### WHAT IS NEEDED
From the records below, output exactly the lines running from the line containing "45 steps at" through the line containing "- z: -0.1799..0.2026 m", and no others.

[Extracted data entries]
....

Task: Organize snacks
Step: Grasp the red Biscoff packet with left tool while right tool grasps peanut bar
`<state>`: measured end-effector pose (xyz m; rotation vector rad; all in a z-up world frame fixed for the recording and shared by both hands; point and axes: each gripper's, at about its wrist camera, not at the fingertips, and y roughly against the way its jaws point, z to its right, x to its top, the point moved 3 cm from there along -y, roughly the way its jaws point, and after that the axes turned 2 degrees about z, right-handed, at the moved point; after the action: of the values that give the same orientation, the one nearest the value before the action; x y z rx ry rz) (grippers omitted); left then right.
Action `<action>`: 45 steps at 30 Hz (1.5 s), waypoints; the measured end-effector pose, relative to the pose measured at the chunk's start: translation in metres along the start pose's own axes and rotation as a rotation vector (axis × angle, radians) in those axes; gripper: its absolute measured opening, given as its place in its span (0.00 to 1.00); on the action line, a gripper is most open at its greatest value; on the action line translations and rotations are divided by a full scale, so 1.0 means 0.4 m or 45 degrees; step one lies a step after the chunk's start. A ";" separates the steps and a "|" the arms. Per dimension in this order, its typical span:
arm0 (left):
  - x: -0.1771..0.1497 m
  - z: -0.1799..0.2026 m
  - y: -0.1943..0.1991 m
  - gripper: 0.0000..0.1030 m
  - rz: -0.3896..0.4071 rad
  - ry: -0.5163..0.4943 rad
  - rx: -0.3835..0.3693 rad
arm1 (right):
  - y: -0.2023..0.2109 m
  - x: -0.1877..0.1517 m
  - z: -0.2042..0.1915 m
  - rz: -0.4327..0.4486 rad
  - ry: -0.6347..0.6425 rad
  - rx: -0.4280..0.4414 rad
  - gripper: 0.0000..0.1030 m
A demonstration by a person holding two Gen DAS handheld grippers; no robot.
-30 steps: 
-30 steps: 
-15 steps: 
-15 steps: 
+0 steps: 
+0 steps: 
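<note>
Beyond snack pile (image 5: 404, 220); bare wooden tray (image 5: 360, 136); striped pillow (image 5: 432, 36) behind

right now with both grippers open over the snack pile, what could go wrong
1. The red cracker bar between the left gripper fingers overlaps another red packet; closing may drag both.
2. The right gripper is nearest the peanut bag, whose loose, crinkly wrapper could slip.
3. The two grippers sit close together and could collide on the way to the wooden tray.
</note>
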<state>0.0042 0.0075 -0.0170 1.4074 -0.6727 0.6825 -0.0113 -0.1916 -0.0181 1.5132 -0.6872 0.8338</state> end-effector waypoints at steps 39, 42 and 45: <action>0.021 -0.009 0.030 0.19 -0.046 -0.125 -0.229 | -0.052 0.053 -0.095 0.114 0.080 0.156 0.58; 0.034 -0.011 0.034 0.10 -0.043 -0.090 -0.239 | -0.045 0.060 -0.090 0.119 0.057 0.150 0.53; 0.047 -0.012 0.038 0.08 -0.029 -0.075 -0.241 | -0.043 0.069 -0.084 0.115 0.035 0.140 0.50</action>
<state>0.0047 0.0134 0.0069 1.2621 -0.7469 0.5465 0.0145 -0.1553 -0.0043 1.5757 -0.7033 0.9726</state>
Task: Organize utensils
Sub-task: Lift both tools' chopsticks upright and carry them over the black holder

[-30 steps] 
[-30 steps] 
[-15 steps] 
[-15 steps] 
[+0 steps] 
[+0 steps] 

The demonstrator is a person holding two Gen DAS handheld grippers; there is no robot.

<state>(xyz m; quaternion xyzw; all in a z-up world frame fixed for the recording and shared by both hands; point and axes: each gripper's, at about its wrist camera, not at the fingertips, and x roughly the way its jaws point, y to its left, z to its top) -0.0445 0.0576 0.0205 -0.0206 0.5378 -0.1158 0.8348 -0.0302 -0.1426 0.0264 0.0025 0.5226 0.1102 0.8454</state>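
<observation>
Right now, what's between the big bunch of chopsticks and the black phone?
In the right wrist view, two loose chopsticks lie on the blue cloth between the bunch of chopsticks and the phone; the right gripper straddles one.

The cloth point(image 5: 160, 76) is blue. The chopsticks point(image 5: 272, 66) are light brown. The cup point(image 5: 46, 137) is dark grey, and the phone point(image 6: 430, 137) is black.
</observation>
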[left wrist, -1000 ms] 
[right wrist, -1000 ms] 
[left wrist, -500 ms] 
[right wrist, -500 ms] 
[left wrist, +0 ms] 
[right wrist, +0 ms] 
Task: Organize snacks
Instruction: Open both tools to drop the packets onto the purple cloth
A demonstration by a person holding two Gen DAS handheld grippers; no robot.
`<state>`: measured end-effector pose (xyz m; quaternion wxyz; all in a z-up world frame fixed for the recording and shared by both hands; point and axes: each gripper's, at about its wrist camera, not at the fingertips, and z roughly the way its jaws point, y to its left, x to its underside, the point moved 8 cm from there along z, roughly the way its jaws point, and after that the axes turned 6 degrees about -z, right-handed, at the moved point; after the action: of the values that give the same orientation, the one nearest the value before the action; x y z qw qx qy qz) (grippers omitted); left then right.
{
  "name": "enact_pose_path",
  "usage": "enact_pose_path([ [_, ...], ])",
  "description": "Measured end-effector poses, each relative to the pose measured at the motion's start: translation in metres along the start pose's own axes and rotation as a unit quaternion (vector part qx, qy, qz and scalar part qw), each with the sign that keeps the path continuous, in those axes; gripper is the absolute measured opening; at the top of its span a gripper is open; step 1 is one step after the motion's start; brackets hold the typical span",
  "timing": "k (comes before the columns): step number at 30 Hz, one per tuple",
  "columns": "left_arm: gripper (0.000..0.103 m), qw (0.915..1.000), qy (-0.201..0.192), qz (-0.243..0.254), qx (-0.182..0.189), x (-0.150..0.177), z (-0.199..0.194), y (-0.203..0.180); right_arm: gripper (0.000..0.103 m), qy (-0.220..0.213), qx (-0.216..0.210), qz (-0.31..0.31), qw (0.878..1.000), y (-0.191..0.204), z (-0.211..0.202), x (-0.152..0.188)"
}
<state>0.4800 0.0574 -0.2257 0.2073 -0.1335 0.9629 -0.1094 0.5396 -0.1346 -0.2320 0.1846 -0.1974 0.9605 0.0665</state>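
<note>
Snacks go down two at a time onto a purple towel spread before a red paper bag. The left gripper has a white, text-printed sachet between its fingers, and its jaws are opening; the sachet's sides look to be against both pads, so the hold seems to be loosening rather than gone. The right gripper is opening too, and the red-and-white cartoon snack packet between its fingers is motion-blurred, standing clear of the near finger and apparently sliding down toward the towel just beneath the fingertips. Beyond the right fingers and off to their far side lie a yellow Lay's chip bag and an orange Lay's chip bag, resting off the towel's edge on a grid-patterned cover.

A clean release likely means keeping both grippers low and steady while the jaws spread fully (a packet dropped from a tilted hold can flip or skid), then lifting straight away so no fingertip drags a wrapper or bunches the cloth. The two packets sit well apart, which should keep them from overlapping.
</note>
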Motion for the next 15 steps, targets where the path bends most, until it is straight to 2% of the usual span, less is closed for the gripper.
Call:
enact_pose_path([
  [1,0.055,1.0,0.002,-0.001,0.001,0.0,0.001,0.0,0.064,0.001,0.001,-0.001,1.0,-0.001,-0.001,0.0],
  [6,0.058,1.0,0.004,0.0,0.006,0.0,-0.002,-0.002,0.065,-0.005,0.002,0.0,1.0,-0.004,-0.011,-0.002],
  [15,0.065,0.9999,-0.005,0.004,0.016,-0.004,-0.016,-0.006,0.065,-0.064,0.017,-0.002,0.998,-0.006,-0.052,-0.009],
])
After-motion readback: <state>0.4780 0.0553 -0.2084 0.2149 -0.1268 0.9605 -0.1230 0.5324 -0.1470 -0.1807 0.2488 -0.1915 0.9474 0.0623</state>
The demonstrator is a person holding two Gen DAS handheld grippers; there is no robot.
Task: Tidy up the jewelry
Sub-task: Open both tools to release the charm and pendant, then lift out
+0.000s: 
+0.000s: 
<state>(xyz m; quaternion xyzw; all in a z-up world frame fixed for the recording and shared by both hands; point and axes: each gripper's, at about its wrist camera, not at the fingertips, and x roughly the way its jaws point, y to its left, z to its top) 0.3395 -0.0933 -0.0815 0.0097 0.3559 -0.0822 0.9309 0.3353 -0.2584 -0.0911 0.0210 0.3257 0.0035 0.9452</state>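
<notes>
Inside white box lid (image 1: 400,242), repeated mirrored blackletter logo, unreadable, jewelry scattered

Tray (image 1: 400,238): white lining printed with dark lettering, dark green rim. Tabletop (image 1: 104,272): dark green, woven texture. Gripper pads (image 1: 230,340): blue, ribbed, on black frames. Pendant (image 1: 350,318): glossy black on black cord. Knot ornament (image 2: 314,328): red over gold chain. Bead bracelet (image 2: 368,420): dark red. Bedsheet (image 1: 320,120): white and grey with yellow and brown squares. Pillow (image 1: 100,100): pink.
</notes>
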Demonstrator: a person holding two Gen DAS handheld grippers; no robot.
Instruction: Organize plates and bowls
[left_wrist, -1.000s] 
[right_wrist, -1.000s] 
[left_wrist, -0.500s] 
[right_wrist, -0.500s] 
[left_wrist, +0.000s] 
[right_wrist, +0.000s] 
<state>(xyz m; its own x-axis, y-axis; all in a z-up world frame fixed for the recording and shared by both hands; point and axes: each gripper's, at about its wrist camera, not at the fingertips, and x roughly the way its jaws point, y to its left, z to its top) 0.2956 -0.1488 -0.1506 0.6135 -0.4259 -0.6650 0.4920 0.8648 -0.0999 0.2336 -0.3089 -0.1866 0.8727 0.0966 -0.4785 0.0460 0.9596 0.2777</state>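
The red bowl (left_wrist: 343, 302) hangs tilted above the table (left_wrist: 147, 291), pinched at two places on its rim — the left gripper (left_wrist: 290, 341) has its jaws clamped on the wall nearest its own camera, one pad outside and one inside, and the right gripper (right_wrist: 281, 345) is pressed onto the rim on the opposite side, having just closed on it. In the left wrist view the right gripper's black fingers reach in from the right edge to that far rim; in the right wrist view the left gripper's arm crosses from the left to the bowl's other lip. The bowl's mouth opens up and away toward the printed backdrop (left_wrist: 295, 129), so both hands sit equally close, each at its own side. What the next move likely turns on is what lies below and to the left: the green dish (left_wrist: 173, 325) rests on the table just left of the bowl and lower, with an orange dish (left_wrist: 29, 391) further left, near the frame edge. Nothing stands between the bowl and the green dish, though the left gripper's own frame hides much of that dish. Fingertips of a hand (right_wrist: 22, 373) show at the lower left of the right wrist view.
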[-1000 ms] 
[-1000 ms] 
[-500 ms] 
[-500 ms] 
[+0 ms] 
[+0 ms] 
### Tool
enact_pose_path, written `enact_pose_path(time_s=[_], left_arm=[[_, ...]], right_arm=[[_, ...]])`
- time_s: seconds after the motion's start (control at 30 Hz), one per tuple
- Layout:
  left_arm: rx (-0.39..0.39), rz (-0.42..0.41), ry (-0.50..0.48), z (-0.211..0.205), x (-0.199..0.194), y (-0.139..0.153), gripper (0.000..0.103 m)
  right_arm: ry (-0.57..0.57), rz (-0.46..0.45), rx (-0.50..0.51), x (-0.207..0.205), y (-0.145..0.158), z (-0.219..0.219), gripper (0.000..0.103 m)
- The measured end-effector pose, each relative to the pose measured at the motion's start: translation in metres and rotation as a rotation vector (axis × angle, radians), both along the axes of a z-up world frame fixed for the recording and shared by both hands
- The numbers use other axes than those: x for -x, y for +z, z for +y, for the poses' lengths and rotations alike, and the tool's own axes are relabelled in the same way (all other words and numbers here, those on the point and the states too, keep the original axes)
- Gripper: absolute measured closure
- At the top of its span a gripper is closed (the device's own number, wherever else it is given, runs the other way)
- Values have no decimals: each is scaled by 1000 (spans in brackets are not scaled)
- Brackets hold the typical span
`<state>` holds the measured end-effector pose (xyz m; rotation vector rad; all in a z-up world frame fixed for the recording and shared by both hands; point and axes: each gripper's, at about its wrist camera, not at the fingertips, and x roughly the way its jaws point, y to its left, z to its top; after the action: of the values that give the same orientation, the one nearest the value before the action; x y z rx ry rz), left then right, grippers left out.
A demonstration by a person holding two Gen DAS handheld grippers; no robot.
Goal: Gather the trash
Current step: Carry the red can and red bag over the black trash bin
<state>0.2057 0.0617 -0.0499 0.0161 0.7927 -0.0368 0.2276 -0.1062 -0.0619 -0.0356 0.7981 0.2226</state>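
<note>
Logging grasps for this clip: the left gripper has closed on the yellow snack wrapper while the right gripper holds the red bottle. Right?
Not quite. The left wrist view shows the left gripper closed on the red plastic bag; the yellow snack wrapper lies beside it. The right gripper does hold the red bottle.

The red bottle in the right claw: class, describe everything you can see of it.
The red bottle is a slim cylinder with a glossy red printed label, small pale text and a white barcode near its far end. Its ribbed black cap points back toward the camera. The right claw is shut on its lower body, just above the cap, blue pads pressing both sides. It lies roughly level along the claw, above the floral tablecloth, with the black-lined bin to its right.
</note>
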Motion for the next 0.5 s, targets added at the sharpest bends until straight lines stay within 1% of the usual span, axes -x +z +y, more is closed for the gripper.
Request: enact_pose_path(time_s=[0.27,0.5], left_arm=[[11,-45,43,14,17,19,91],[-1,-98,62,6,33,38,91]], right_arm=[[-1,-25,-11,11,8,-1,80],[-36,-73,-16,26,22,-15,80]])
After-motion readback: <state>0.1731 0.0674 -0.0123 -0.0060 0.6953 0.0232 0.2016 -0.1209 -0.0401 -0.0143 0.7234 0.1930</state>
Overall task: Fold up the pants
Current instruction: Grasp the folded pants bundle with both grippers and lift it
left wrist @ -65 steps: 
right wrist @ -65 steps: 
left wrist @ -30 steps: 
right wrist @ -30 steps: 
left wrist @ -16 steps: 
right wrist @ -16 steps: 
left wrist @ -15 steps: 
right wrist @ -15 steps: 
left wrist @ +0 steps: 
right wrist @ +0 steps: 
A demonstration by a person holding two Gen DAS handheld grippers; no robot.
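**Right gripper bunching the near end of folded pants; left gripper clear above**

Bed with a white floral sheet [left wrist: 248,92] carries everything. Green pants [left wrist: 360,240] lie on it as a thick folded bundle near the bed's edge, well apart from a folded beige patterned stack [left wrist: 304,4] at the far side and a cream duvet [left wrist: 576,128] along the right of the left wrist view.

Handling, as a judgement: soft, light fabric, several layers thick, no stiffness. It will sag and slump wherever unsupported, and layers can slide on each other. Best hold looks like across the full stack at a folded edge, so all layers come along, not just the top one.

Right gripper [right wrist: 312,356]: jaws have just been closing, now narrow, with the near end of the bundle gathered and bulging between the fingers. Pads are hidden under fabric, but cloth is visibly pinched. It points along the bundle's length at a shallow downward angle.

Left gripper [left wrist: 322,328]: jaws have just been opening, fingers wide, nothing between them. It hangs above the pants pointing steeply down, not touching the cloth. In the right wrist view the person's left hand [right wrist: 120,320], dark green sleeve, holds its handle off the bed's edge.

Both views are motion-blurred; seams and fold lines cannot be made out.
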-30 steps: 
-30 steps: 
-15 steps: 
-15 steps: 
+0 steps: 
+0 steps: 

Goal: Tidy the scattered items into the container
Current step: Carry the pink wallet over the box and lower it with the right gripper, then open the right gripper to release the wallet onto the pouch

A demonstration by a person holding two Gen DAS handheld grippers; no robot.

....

### YOUR SOLUTION
Action `<action>`: 45 steps at 30 Hz (1.5 s), waypoints; the measured end-effector pose, relative to the pose measured at the chunk's start: translation in metres along the start pose's own axes and rotation as a rotation vector (axis × angle, radians) in those axes; gripper: its absolute measured opening, given as its place in its span (0.00 to 1.00); on the action line, a gripper is most open at its greatest value; on the action line translations and rotations are divided by a full scale, so 1.0 means 0.4 m or 45 degrees; step one lies a step after the chunk's start. A ";" separates the steps and a "|" the arms. Per dimension in this order, its typical span:
arm0 (left):
  - x: -0.1771..0.1497 m
  - z: -0.1799..0.2026 m

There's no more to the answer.